Thursday, May 30, 2013

Wooly mammoth blood recovered from frozen carcass, Russian scientists say

 

The frozen body of a 10,000 to 15,000 year old mammoth found on a remote island in the Arctic Ocean has yielded a stunning find: blood so well preserved that it flowed freely from the ancient mammal, according to Russian scientists.

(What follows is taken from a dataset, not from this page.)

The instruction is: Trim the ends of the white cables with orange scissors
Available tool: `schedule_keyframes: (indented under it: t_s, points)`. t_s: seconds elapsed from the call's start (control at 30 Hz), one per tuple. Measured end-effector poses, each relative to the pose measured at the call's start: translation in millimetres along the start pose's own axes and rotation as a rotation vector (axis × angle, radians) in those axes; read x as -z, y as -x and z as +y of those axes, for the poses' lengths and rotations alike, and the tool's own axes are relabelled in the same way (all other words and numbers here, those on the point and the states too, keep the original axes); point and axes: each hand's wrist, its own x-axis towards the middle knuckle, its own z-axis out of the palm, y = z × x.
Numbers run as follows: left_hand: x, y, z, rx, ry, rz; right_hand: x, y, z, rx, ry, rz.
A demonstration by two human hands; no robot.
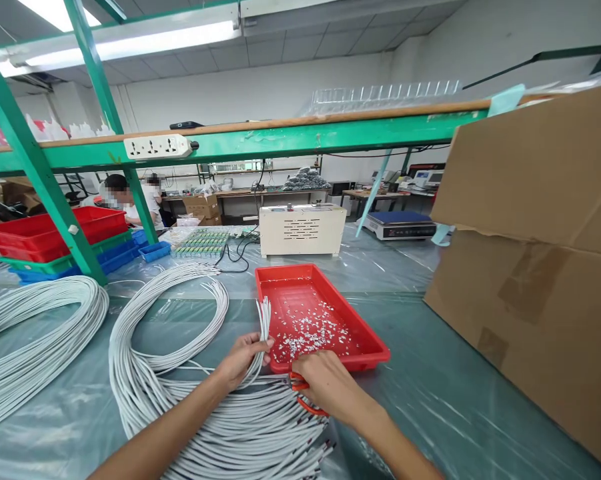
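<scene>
My left hand [245, 360] is closed around the end of a bundle of white cables [263, 320], whose tips point up beside the red tray's left wall. My right hand [325, 383] grips orange-handled pliers [311, 405]; their jaws are hidden by my fingers. It is at the near edge of the red tray [365, 363], right of my left hand. Small white scraps [313, 330] lie scattered over the tray's bottom. Below both hands, more white cables [250, 420] spread side by side, with dark tips at their right ends.
Coils of white cable [123, 333] lie left, another coil [35, 327] farther left. Behind the tray stands a cream metal box [303, 230]. A large cardboard box [545, 287] borders the right side. A green shelf frame [280, 140] crosses overhead; stacked bins [55, 233] and co-workers [145, 200] are beyond.
</scene>
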Motion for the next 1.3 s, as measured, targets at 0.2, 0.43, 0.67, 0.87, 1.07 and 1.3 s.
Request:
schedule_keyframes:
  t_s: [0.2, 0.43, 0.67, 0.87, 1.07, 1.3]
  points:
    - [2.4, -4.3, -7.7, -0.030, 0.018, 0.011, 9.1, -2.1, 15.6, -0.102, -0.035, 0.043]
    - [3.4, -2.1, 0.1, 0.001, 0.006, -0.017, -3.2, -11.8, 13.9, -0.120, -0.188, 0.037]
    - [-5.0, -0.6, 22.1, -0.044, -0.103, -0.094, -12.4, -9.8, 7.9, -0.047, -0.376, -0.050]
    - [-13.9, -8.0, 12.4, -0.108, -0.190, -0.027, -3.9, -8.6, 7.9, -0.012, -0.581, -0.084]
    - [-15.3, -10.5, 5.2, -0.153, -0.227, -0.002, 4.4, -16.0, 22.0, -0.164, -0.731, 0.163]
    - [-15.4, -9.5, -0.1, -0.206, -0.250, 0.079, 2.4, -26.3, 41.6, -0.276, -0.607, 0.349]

Scientists with the Research Institute of Applied Ecology of the North, North-Eastern Federal University, and the Russian Geographical Society announced on Wednesday the amazing news, following the study of the carcass of a female mammoth in good preservation on Lyakhovsky Islands of Novosibirsk archipelago.
'The blood is very dark, it was found in ice cavities below the belly and when we broke these cavities with a poll pick, the blood came running out.'
- Semyon Grigoriev, the head of the expedition and chairman of the Mammoth Museum.
“The blood is very dark, it was found in ice cavities below the belly and when we broke these cavities with a poll pick, the blood came running out,” said Semyon Grigoriev, the head of the expedition and chairman of the Mammoth Museum.

“Interestingly, the temperature at the time of excavation was -7 to – 10 degrees Celsius [19.4 to 14 degrees Fahrenheit]. It may be assumed that the blood of mammoths had some cryoprotective properties.”

The muscle tissue of the frozen carcass was also stunning -- the color of fresh meat, Grigoriev said, totally unlike meat that is centuries old.